Wanting to avoid a wide ranging debate about free will in our own world is there such a thing as true free will in the WOT, or, does everyone exist on a thread as pre determined on a pattern? Alternatively, do some honestly have free will while others, those more intrinsically linked to the wheel like Rand, Mat, Perrin, the Forsaken, Aes sedai etc, have a more fixed pattern. 

Personally I am torn, on the one hand the events leading to Rand just being born as the Dragon indicate that there is a distinct lack of free will for some. Events where set in place many aeons before to make sure Tigraine would become a Maiden and then die on Dragonmount.

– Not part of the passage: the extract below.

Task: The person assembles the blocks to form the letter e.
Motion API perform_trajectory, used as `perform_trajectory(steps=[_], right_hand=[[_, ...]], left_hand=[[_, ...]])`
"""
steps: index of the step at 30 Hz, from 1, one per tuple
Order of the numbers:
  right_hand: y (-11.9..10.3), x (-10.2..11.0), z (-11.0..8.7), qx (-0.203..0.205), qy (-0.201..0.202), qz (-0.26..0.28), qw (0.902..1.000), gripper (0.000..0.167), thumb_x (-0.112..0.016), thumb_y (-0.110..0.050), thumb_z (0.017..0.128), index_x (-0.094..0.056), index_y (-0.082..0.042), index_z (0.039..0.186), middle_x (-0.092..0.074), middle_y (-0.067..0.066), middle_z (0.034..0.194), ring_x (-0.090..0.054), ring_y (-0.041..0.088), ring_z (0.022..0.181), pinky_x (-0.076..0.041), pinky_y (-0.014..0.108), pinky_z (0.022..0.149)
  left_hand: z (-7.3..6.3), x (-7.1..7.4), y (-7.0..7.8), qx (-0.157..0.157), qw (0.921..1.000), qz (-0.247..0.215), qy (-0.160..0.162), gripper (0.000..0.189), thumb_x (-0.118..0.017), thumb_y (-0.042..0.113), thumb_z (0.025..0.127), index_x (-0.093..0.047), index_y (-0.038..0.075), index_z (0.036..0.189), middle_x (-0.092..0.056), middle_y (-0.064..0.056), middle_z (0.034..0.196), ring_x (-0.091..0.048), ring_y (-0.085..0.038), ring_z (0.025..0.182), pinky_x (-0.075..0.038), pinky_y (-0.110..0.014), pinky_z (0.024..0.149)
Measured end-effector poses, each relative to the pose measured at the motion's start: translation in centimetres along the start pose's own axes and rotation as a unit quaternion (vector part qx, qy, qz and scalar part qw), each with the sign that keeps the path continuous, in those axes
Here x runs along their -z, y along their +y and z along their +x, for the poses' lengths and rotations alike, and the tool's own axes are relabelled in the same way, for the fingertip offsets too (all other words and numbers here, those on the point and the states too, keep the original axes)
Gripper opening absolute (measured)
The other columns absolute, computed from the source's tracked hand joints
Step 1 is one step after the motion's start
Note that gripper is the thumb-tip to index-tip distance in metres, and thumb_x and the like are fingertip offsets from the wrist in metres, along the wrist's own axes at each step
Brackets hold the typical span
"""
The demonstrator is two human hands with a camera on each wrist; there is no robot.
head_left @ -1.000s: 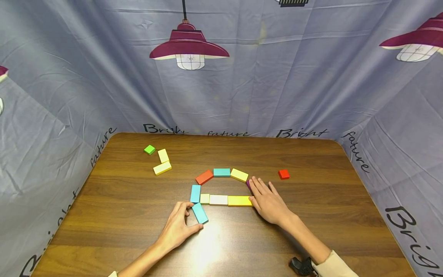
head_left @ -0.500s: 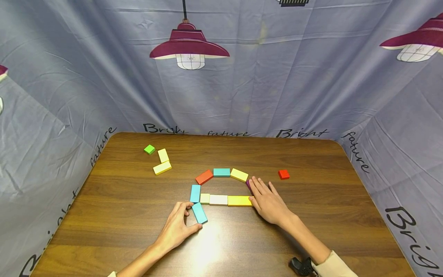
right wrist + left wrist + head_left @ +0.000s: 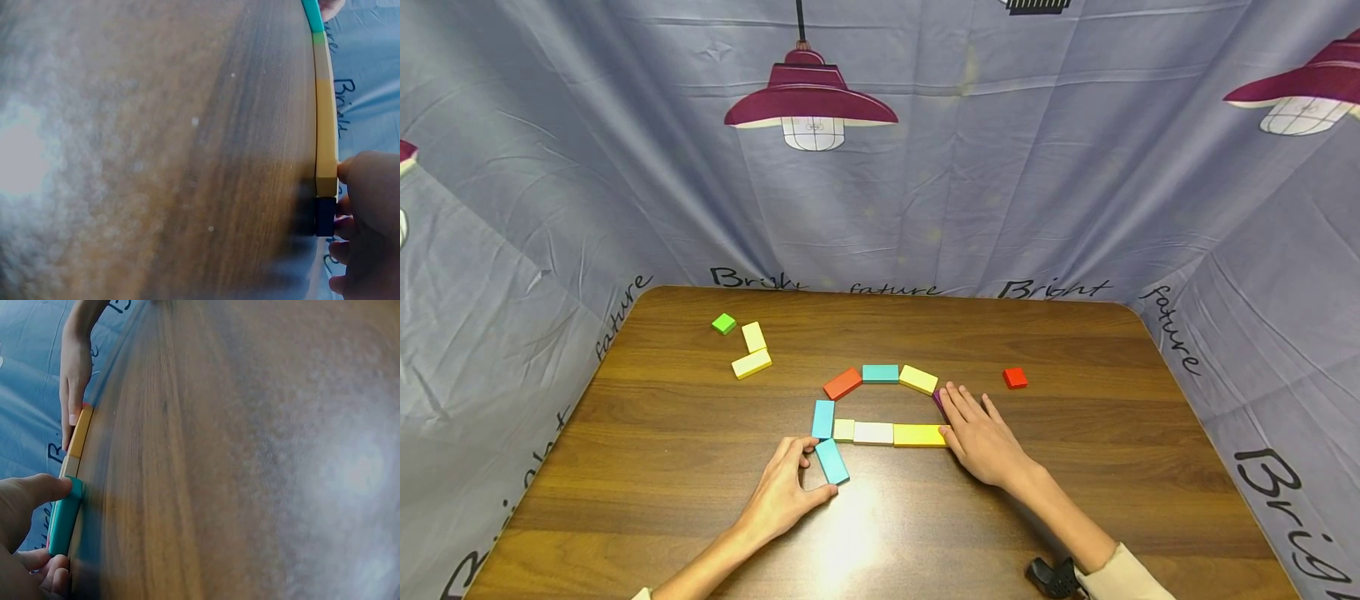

Alternatively the finn tell Matt he can make a choice, but, if he chooses the wrong path he will die. This indicates an element of free will in the world, but, by making the choices the pattern does not want you to make the result will be you are removed from the pattern. Min also suggests that people have a choice, her visions sometimes changing or weakening/strengthening based on what people do. Although, the visions themselves may be a way of prompting a person on a particular path. 

Additionally the very existence of Taveren by definition removes free will, how many people are forced to make choices they usually wouldn't just by being in close proximity to Rand? 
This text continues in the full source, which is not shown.